What is needed is an exact transcription of every record below.
|---|
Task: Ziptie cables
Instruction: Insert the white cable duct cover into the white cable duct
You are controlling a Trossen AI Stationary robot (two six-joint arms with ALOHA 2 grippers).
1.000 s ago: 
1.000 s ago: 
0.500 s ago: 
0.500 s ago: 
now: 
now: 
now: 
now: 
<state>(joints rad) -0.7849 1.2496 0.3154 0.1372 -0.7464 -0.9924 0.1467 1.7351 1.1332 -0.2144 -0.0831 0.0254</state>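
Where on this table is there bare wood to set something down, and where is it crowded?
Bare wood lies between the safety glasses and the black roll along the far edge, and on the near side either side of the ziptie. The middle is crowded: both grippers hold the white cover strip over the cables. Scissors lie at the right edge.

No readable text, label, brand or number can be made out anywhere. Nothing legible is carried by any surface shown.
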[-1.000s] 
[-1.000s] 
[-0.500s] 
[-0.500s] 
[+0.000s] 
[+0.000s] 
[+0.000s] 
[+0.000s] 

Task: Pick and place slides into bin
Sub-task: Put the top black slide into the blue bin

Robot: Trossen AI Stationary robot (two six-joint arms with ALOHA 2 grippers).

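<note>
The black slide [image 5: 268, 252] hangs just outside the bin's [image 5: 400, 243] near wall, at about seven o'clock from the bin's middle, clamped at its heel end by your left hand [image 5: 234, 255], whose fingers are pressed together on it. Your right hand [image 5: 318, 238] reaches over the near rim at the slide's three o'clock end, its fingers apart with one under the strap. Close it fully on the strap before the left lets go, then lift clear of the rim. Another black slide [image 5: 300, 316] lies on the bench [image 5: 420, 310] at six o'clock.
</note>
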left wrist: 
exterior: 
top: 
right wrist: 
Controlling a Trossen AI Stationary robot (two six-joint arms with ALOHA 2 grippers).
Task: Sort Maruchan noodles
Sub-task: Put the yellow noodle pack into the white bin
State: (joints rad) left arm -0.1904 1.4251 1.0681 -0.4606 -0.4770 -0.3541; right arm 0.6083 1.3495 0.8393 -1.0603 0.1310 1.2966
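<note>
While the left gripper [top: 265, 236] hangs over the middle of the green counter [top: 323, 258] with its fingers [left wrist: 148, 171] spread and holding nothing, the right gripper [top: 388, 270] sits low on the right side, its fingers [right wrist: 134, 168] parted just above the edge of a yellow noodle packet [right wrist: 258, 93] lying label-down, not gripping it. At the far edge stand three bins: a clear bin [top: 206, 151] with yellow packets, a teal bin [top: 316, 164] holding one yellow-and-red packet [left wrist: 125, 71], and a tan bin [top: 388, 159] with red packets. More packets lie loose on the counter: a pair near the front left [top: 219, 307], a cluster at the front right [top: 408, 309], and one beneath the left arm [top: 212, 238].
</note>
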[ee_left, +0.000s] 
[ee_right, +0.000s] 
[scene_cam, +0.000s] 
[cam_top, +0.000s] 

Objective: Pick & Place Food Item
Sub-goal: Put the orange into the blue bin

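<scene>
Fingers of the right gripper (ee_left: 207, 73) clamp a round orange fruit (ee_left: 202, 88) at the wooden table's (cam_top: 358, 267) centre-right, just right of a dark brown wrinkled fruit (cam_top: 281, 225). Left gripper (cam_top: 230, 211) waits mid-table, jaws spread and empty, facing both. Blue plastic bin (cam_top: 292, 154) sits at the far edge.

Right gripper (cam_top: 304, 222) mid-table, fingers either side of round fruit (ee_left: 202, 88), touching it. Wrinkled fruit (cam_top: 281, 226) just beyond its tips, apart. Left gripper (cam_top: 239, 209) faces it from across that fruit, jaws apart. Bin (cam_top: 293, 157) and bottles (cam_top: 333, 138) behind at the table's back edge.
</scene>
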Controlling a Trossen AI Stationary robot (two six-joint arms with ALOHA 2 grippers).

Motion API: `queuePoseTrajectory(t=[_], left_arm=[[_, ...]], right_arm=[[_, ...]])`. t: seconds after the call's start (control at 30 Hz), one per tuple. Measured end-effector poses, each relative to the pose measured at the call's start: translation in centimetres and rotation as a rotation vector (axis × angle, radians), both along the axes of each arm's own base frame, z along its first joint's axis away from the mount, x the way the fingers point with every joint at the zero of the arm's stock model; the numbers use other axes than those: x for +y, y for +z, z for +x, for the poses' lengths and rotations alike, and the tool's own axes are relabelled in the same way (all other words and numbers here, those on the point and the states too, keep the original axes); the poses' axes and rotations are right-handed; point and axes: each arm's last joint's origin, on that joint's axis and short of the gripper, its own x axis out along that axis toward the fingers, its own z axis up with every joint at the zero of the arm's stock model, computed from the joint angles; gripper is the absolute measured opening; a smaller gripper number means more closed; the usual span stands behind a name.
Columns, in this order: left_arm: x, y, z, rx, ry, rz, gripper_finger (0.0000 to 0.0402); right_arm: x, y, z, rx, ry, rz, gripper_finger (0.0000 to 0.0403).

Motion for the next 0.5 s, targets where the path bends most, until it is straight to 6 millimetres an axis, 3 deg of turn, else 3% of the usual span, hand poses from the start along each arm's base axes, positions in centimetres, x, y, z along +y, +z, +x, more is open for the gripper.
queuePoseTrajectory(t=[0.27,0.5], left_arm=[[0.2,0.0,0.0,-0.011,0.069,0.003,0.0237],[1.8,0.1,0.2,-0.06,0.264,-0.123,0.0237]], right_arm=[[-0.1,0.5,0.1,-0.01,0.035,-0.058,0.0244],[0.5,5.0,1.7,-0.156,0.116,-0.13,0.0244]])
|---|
## Written reply
Task: Ziptie cables
Instruction: Insert the white cable duct cover into the white cable duct
You are controlling a Trossen AI Stationary robot (two six-joint arms with ALOHA 2 grippers).
1.000 s ago: 
1.000 s ago: 
0.500 s ago: 
0.500 s ago: 
now: 
now: 
now: 
now: 
<state>(joints rad) -0.7849 1.2496 0.3154 0.1372 -0.7464 -0.9924 0.1467 1.7351 1.1332 -0.2144 -0.0831 0.0254</state>
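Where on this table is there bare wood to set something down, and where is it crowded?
Bare wood lies between the safety glasses and the black roll along the far edge, and on the near side either side of the ziptie. The middle is crowded: both grippers hold the white cover strip over the cables. Scissors lie at the right edge.

No readable text, label, brand or number can be made out anywhere. Nothing legible is carried by any surface shown.
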[-1.000s] 
[-1.000s] 
[-0.500s] 
[-0.500s] 
[+0.000s] 
[+0.000s] 
[+0.000s] 
[+0.000s] 

Task: Pick and place slides into bin
Sub-task: Put the top black slide into the blue bin

Robot: Trossen AI Stationary robot (two six-joint arms with ALOHA 2 grippers).

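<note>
The black slide [image 5: 268, 252] hangs just outside the bin's [image 5: 400, 243] near wall, at about seven o'clock from the bin's middle, clamped at its heel end by your left hand [image 5: 234, 255], whose fingers are pressed together on it. Your right hand [image 5: 318, 238] reaches over the near rim at the slide's three o'clock end, its fingers apart with one under the strap. Close it fully on the strap before the left lets go, then lift clear of the rim. Another black slide [image 5: 300, 316] lies on the bench [image 5: 420, 310] at six o'clock.
</note>
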left wrist: 
exterior: 
top: 
right wrist: 
Controlling a Trossen AI Stationary robot (two six-joint arms with ALOHA 2 grippers).
Task: Sort Maruchan noodles
Sub-task: Put the yellow noodle pack into the white bin
State: (joints rad) left arm -0.1904 1.4251 1.0681 -0.4606 -0.4770 -0.3541; right arm 0.6083 1.3495 0.8393 -1.0603 0.1310 1.2966
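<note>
While the left gripper [top: 265, 236] hangs over the middle of the green counter [top: 323, 258] with its fingers [left wrist: 148, 171] spread and holding nothing, the right gripper [top: 388, 270] sits low on the right side, its fingers [right wrist: 134, 168] parted just above the edge of a yellow noodle packet [right wrist: 258, 93] lying label-down, not gripping it. At the far edge stand three bins: a clear bin [top: 206, 151] with yellow packets, a teal bin [top: 316, 164] holding one yellow-and-red packet [left wrist: 125, 71], and a tan bin [top: 388, 159] with red packets. More packets lie loose on the counter: a pair near the front left [top: 219, 307], a cluster at the front right [top: 408, 309], and one beneath the left arm [top: 212, 238].
</note>
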[ee_left, +0.000s] 
[ee_right, +0.000s] 
[scene_cam, +0.000s] 
[cam_top, +0.000s] 

Objective: Pick & Place Food Item
Sub-goal: Put the orange into the blue bin

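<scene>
Fingers of the right gripper (ee_left: 207, 73) clamp a round orange fruit (ee_left: 202, 88) at the wooden table's (cam_top: 358, 267) centre-right, just right of a dark brown wrinkled fruit (cam_top: 281, 225). Left gripper (cam_top: 230, 211) waits mid-table, jaws spread and empty, facing both. Blue plastic bin (cam_top: 292, 154) sits at the far edge.

Right gripper (cam_top: 304, 222) mid-table, fingers either side of round fruit (ee_left: 202, 88), touching it. Wrinkled fruit (cam_top: 281, 226) just beyond its tips, apart. Left gripper (cam_top: 239, 209) faces it from across that fruit, jaws apart. Bin (cam_top: 293, 157) and bottles (cam_top: 333, 138) behind at the table's back edge.
</scene>
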Controlling a Trossen AI Stationary robot (two six-joint arms with ALOHA 2 grippers).

Motion API: `queuePoseTrajectory(t=[_], left_arm=[[_, ...]], right_arm=[[_, ...]])`. t: seconds after the call's start (control at 30 Hz), one per tuple. Measured end-effector poses, each relative to the pose measured at the call's start: translation in centimetres and rotation as a rotation vector (axis × angle, radians), both along the axes of each arm's own base frame, z along its first joint's axis away from the mount, x the way the fingers point with every joint at the zero of the arm's stock model; the numbers use other axes than those: x for +y, y for +z, z for +x, for the poses' lengths and rotations alike, and the tool's own axes are relabelled in the same way (all other words and numbers here, those on the point and the states too, keep the original axes); the poses' axes and rotations are right-handed; point and axes: each arm's last joint's origin, on that joint's axis and short of the gripper, its own x axis out along that axis toward the fingers, its own z axis up with every joint at the zero of the arm's stock model, computed from the joint angles; gripper is the absolute measured opening; a smaller gripper number means more closed; the usual span stands behind a name.
Columns, in this order: left_arm: x, y, z, rx, ry, rz, gripper_finger (0.0000 to 0.0402); right_arm: x, y, z, rx, ry, rz, gripper_finger (0.0000 to 0.0403).

Motion for the next 0.5 s, targets where the path bends most, until it is straight to 6 millimetres an axis, 3 deg of turn, else 3% of the usual span, hand poses from the start along each arm's base axes, positions in centimetres, x, y, z along +y, +z, +x, more is open for the gripper.
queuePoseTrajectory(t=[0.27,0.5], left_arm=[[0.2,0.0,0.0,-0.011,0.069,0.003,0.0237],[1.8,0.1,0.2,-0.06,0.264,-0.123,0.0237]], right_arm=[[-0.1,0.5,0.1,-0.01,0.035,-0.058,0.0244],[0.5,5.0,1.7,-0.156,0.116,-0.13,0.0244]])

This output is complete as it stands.